Democracies "must work together more effectively," says Max M. Kampelman ["Invitation to Democracy," op-ed, Dec. 17]. He wants "big ideas" about it and commends a proposed meeting of foreign ministers in June as "the direction to take." Actually, we might do better to take lessons from our Founding Fathers in 1787.
Madison and his colleagues first set aside as inadequate the treaty organization--then the Articles of Confederation (now NATO, the European Union, the United Nations). Instead they affirmed that (1) all sovereignty resides in the people in their entirety--none in government, (2) valid powers possessed by government are those defined in a constitution that the people--not legislatures, ministers or executives--legalize in special elections organized for that purpose, and (3) the constitution would establish a union legislature elected directly by the people.
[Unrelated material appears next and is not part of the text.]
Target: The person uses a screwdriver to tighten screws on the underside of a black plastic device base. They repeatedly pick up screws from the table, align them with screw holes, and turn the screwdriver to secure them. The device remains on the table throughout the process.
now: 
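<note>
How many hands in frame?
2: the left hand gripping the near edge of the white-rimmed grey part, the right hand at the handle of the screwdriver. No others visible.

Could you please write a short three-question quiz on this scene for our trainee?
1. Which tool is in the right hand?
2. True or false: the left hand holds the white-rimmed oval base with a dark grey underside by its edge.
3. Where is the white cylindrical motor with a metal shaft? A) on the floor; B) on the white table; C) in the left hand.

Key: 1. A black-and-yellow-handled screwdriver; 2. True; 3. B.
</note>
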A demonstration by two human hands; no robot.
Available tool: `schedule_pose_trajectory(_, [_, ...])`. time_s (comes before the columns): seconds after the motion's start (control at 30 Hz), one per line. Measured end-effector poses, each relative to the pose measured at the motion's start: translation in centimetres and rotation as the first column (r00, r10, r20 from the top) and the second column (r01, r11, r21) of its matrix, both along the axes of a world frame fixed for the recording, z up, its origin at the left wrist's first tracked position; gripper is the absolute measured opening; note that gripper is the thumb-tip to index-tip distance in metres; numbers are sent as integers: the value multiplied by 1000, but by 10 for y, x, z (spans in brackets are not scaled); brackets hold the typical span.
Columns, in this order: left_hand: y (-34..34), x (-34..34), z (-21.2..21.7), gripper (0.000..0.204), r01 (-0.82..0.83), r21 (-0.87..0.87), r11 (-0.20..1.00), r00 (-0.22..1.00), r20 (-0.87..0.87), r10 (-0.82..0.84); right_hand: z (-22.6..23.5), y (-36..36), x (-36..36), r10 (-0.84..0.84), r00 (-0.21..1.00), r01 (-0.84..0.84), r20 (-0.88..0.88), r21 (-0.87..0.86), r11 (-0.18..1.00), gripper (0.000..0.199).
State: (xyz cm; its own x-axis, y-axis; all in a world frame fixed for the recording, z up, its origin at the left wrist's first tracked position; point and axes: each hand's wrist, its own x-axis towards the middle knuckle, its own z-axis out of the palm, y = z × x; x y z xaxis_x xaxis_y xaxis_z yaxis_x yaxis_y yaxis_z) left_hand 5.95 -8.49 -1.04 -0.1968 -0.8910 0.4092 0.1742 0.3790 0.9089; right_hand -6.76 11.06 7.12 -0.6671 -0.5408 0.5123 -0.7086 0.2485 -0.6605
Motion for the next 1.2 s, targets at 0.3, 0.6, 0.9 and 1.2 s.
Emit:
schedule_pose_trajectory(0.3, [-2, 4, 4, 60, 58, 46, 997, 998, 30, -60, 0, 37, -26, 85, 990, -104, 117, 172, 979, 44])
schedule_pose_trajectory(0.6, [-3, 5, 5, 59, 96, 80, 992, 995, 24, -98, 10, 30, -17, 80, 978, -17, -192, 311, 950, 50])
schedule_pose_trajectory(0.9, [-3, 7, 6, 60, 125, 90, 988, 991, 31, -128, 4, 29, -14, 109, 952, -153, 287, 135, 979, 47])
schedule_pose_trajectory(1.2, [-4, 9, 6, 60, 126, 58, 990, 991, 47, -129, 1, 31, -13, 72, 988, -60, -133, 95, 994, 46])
If we have learned our lessons well, democracies will draft a transnational constitution, present it to the people in referendum for legalization (ratification), and establish a union legislature whose delegates will be elected directly by the people.
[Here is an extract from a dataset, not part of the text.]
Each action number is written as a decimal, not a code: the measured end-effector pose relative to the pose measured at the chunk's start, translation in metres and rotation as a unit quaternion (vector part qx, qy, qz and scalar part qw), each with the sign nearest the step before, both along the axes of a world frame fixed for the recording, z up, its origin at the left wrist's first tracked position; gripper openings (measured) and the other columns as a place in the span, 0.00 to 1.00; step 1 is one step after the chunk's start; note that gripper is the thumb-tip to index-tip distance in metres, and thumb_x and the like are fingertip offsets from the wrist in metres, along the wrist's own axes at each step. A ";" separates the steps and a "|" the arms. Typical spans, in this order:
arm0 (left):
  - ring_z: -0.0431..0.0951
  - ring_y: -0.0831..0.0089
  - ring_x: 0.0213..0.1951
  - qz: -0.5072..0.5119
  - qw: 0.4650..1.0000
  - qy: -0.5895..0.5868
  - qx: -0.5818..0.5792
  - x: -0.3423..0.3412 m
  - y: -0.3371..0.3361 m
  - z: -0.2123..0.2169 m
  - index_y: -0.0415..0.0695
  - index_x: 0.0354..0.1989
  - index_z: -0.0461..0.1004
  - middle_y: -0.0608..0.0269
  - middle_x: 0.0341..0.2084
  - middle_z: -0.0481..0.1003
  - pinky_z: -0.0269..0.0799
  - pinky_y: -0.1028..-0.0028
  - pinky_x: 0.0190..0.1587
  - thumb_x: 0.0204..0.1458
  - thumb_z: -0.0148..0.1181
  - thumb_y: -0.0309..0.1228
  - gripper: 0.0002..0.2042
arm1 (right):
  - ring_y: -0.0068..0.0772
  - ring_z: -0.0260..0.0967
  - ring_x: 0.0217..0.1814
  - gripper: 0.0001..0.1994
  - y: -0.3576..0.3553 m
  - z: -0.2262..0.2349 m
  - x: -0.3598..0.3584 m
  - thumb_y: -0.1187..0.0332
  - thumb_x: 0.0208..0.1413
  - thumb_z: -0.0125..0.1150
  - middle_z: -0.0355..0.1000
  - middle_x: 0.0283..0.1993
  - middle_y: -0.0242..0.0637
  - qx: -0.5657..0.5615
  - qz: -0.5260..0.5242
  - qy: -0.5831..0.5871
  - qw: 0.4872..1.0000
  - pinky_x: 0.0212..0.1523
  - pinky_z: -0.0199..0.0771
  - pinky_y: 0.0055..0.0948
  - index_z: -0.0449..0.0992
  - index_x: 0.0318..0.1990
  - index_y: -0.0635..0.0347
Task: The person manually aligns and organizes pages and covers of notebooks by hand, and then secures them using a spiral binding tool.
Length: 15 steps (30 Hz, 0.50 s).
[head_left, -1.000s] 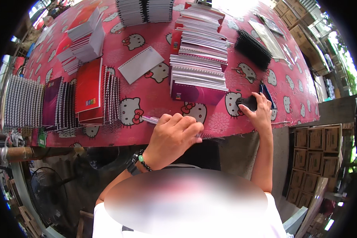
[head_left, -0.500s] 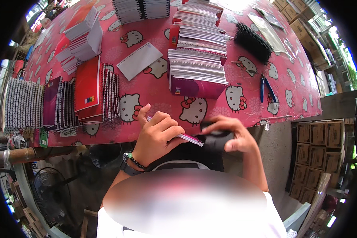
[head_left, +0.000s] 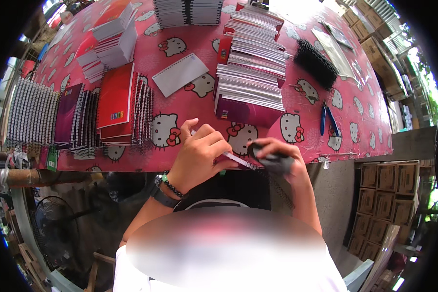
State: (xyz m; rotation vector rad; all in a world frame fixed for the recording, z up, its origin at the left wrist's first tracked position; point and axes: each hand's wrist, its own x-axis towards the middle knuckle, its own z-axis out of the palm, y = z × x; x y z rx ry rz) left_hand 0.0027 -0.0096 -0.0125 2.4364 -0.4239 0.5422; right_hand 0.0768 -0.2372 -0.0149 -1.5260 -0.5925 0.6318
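My left hand is closed around a thin notebook, whose edge sticks out toward the right past my thumb. At that edge my right hand grips a dark rounded object, whose kind I cannot make out. Below it a thin black spiral coil hangs down by the table edge; its upper end is hidden by the object. Beyond both hands stands a long row of unbound notebooks with punched edges, a purple cover at its near end.
Bound notebooks and stacks of loose ones occupy the table's left. A white punched sheet lies centrally. To the right are black spiral coils, blue-handled pliers and clear plastic sleeves. Cartons stand beside the table.
The dark object in my right hand has tilted and come closer to the notebook's edge. A hanging spiral coil now shows below it. The view has shifted slightly.
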 end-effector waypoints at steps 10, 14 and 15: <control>0.69 0.75 0.33 0.002 1.000 -0.006 0.001 -0.001 0.002 -0.001 0.51 0.22 0.73 0.75 0.21 0.69 0.50 0.58 0.54 0.31 0.69 0.40 0.12 | 0.36 0.65 0.47 0.32 0.010 0.000 0.003 0.41 0.31 0.63 0.70 0.43 0.44 -0.095 0.011 -0.068 0.993 0.49 0.61 0.32 0.77 0.37 0.62; 0.69 0.75 0.33 0.003 1.000 -0.008 0.002 -0.004 0.003 -0.003 0.51 0.23 0.73 0.75 0.22 0.69 0.50 0.58 0.54 0.30 0.69 0.39 0.12 | 0.33 0.64 0.42 0.27 0.016 0.005 -0.002 0.48 0.35 0.65 0.70 0.35 0.40 0.021 0.027 -0.040 0.999 0.45 0.62 0.30 0.76 0.36 0.62; 0.70 0.74 0.34 -0.007 1.000 -0.008 0.015 -0.003 0.006 -0.004 0.51 0.26 0.74 0.74 0.24 0.70 0.50 0.58 0.54 0.30 0.70 0.40 0.14 | 0.33 0.63 0.42 0.26 0.019 0.008 -0.006 0.49 0.35 0.65 0.70 0.34 0.39 0.064 0.041 -0.038 0.996 0.44 0.62 0.30 0.76 0.36 0.63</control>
A difficulty noted by Mr. Kampelman is deciding who will qualify as sufficiently democratic to join. The plausible answer is any society whose power structure allows its people to approve a popular referendum on the union constitution.
Such a procedure was proposed by Clarence Streit in his bestseller "Union Now" in 1939 and was advocated by President Eisenhower's secretary of state, Christian Herter, who convened a conference of NATO nations in 1962 at Paris to explore the matter. The new millennium will be a propitious occasion to proceed with it.